Все опять засияли, но я-то про себя точно знал, что не лучший. И спросил:
– Мы-то да, а вообще – почему до шестнадцати? Тем более до четырнадцати – нам двенадцать-тринадцать ведь.
– Мне тринадцать через месяц, – уязвленно сказал Антон.
– Потому что у полета на корабле с двигателем на монополях есть несколько особенностей, – размеренно начал Обухов, и мы притихли. – После вступления в резонанс со струной полет становится практически неконтролируемым, подчиняясь при этом правилам и законам, о которых мы ничего не знаем. Мы убедились, что выход из резонанса возвращает корабль примерно в точку входа, но не имеем представления о том, стоял ли он в этой точке, переместился ли на другой конец Галактики или совместил оба этих агрегатных состояния, размазавшись, например, по всей струне – и, соответственно, размазав всю Галактику для наблюдателя, как, знаете, размазывается мир, когда вы летите на цепочной карусели. Второе – полет для членов экипажа длится пару минут, а на Земле проходят месяцы.
– Как в фантастической книжке! – восторженно прошептал Антон. – «Возвращение со звезд»! В будущее вернемся!
– Месяцы – это не будущее, – кисло сказала Инна.
– Все равно прикольно, – начал Антон и замолчал, глядя на Обухова.
Тот завершил:
– Третье. Выдержать работу монопольного двигателя могут только здоровые, физически крепкие люди не позднее пубертат… младше шестнадцати-пятнадцати, а лучше четырнадцати лет.
Мы переглянулись. Инна смотрела на Обухова. Он добавил:
– Да, девочки желательно до двенадцати-тринадцати, еще же время на подготовку уходит, но вообще плюс-минус пара лет позволительна. В любом случае каждый из вас воздействие монополей переносит успешно, это сразу проверили.
Мы опять переглянулись. Обухов пояснил:
– Помните, когда приехали, после линейки ждали, пока воспитатели всех проводят, в восточном зале, там еще пол металлический? По полу шла наводка от монопольного потока. Мы готовы были, конечно, сразу отключить, следили через камеры и телеметрию. В моменте никто ничего не почувствовал. Осмотр выявил признаки недомоганий у двух девочек и трех мальчиков, они пошли в отсев – ну и пара ребят была не в зале, их потом отдельно должны были испытать. Что, Антон?

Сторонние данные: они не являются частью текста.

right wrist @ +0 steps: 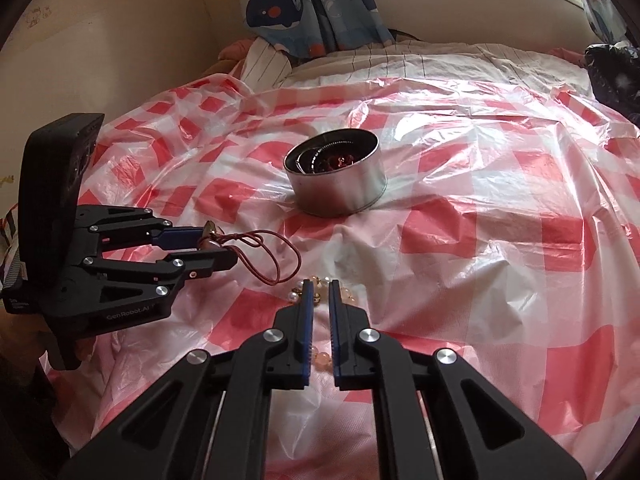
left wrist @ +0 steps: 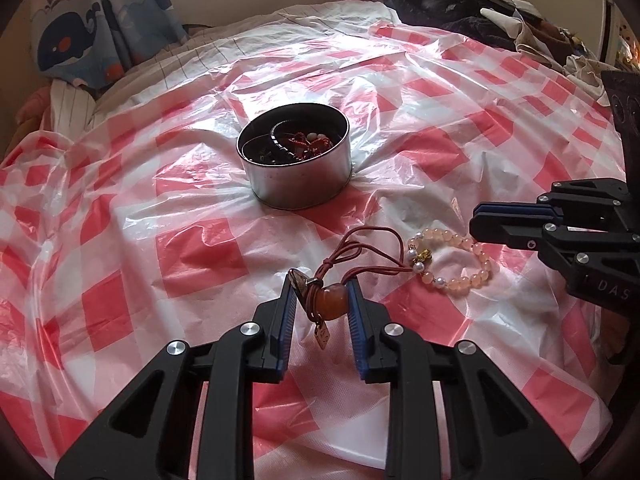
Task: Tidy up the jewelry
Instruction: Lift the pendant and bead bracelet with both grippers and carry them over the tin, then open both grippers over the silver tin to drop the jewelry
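Your left gripper [left wrist: 322, 294] has its blue pads closed on an orange pendant [left wrist: 331, 299], whose red cord [left wrist: 362, 254] loops forward over the sheet. Your right gripper [right wrist: 320, 298] hangs over the pink bead bracelet [left wrist: 452, 262] with the jaws nearly together, a narrow gap between them and nothing gripped. Beyond both, near the middle of the red-checked plastic sheet [left wrist: 200, 248], stands the round metal tin [left wrist: 298, 160], open and holding dark and red jewelry. Whale-print curtains [right wrist: 280, 4] hang behind.

A round metal tin [left wrist: 298, 168] stands open, holding tangled jewelry. At its 5 o'clock lies a peach bead bracelet [left wrist: 460, 266]; at 6 o'clock, an amber pendant [left wrist: 330, 300] on red cord, lifted.
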The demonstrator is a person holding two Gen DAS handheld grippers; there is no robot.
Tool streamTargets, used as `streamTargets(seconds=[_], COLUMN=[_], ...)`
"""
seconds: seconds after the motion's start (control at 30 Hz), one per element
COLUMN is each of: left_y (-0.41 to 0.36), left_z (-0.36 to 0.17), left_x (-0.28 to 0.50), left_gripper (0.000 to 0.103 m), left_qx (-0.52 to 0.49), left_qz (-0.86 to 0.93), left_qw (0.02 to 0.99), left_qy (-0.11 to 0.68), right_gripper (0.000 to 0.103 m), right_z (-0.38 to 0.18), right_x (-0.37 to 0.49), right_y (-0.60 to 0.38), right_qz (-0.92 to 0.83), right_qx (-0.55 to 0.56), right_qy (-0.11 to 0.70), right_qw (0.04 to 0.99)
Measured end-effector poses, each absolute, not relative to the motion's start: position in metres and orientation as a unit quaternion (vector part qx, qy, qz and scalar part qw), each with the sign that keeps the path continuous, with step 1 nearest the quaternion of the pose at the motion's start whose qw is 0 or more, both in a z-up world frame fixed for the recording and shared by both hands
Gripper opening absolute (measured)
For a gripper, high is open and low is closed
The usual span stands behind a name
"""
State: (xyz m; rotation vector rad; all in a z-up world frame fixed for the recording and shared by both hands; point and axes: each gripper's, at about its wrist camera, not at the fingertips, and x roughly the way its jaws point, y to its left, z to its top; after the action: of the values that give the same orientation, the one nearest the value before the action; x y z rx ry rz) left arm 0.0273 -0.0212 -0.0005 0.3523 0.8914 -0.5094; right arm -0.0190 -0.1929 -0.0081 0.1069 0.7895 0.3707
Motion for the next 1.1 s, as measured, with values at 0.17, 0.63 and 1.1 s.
streamTargets(seconds=[0.17,0.63,1.1], left_y=[-0.020,-0.009,-0.027], left_z=[-0.003,0.029,0.042], left_x=[0.029,0.038,0.116], left_gripper=[0.023,0.023,0.024], left_qx=[0.170,0.091,0.050], left_qz=[-0.233,-0.245,-0.226], left_qw=[0.856,0.879,0.895], left_qy=[0.428,0.398,0.381], right_gripper=[0.067,0.008,0.008], right_z=[-0.012,-0.012,0.068], right_x=[-0.018,-0.012,0.047], right_y=[-0.184,-0.196,-0.193], right_qz=[0.170,0.183,0.214], right_qx=[0.028,0.071,0.075], right_qy=[0.393,0.406,0.317], right_qw=[0.903,0.892,0.921])
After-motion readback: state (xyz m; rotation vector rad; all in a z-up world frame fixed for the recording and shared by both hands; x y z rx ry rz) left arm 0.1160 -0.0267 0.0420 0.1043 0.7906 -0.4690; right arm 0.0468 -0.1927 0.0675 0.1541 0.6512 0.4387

– Ничего, – поспешно сказал Антон. – А взрослый если – с ним что будет?
Обухов поморщился. Я напомнил звонкому балбесу Антуану:
– Главного видел, блин?
Антон охнул. Инна тихо спросила:
– А физически – это как происходит? Какая разница, взрослый, невзрослый?
– Биохимическая разница, – сухо сказал Обухов. – Начинается ураганное выделение гормонов, которые привычны для взрослых, а у детей особо не выделяются. Причем неравномерное: у одних органов резко ускоряются биочасы, за секунду проходит год, через минуту орган считает, что ему пора умирать, а у других темп медленнее. Ну и вот.
– И он не мог знать, что так бывает, – сказала Инна.
Обухов тоскливо посмотрел в окно и сказал:
– Если бы. Но ему же всё на себе сперва…
Дверь в несколько стуков начала отъезжать в сторону: протискивалась коляска с Главным. Мы уже знали, что попытки помочь он отвергал и ненавидел.